Pour bien vivre sans plonger dans le rouge, le Standard est aussi obligé d’acheter avec prudence et de vendre régulièrement ses vedettes. Mais l’explique-t-on assez aux supporters ? Le message est-il passé à ce propos ? Il y a probablement eu incompréhension. Elle est en grande partie à la base du désamour actuel entre l’équipe et une partie de son public. La vente des bijoux de la couronne permettait déjà à Roger Petit de mettre du beurre dans les épinards. Et il en sera ainsi aussi quand Lucien D’Onofrio aura déposé la clef sous le paillasson. Ce dernier veut garder des noisettes pour les saisons difficiles, ne veut pas vivre à crédit et il faut tenir compte des échéances annuelles pour amortir l’Académie Robert Louis-Dreyfuss (coût : 16 millions d’euros, 5,5 millions à charge de la Région wallonne, 65 % étant assumé par le club). Enfin, il se chuchote qu’il faudra bien rembourser un jour les héritiers de RLD (20 millions d’euros sur un total de 33 millions investis au Standard ?) Tout cela représente beaucoup d’argent pour un club qui n’a pas autour de lui le même tissu économique qu’Anderlecht ou les grands clubs flamands.

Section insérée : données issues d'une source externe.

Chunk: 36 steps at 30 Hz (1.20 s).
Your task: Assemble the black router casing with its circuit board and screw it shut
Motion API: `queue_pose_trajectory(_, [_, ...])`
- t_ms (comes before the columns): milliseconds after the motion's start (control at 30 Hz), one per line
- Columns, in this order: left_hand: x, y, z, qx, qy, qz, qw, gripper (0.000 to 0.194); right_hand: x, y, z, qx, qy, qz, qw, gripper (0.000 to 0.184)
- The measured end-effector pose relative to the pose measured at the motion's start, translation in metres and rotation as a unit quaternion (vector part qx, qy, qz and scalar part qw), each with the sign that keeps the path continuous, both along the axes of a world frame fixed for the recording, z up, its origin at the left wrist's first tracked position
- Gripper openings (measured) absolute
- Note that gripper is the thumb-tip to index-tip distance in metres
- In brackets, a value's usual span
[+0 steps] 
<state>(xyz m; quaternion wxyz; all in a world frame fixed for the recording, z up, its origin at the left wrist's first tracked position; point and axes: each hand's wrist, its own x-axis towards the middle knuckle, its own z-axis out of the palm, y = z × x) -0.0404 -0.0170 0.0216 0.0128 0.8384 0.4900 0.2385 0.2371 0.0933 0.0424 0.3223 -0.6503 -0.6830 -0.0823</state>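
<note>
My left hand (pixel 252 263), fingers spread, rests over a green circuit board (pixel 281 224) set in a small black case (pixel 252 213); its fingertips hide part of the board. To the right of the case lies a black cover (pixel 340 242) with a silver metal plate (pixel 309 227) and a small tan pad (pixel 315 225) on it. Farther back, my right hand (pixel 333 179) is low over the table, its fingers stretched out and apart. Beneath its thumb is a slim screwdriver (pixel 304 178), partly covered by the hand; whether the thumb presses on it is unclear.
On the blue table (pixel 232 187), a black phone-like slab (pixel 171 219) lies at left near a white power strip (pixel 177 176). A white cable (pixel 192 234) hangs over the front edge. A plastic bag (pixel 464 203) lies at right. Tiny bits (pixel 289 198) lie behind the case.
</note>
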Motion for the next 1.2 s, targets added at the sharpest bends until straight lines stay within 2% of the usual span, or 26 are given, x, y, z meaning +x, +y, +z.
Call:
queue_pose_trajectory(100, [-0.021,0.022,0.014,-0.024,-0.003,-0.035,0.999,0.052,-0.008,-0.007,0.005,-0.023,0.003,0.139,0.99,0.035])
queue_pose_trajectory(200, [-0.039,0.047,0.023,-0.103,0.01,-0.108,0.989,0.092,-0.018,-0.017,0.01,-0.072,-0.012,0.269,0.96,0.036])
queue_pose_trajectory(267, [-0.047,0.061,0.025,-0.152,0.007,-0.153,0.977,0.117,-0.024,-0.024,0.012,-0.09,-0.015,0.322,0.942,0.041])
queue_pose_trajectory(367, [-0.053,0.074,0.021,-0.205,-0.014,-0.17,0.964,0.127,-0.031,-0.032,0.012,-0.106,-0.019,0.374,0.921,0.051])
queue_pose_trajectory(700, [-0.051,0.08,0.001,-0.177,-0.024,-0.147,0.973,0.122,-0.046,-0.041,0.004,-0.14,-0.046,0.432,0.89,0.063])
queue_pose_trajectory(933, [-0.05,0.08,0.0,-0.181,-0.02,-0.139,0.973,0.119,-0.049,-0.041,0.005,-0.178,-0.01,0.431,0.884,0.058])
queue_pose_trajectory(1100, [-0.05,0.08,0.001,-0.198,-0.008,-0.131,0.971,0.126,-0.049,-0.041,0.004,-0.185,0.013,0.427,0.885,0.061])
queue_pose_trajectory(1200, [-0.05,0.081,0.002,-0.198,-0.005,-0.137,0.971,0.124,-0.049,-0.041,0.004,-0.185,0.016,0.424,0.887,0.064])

Une autre rumeur non confirmée faisait état d’un découragement de LD, un peu déçu aussi du fait de ne pas pouvoir bâtir le stade de ses rêves sur un autre site que celui de Sclessin, etc. Cette nouvelle enceinte aurait été la cerise sur son gâteau. L’attitude des supporters ne doit pas le faire sourire. D’autre part, la guerre froide avec Anderlecht (surtout le duo Herman Van HolsbeeckPhilippe Collin) n’est-elle pas trop préoccupante ou lassante pour lui ? N’en a-t-il pas assez d’être décrit par d’autres comme l’élève le plus turbulent de la classe de D1 ?

Il est temps pour Defour et Witsel

A la manîuvre cet été, LD a estimé qu’il était temps que le duo Defour-Witsel assure totalement ses ambitions, devienne le nouveau centre vital du Standard. Pour eux, le moment de l’envol de la confirmation est arrivé mais seront-ils à la hauteur de leurs ambitions ? Ils ne peuvent plus s’appuyer sur Jovanovic, Mbokani ou de Camargo. Les deux Souliers d’Or restent sur une saison 2009-2010 hésitante pour diverses raisons : la suspension de Witsel, les blessures de Defour, etc. Il y aurait parfois eu du relâchement dans leur façon de vivre leur métier. LD les aurait prévenus : ils doivent prendre la direction des opérations. Leur avenir en dépend. S’ils n’assument pas, leur carrière ne sera pas aussi fastueuse qu’ils l’espéraient.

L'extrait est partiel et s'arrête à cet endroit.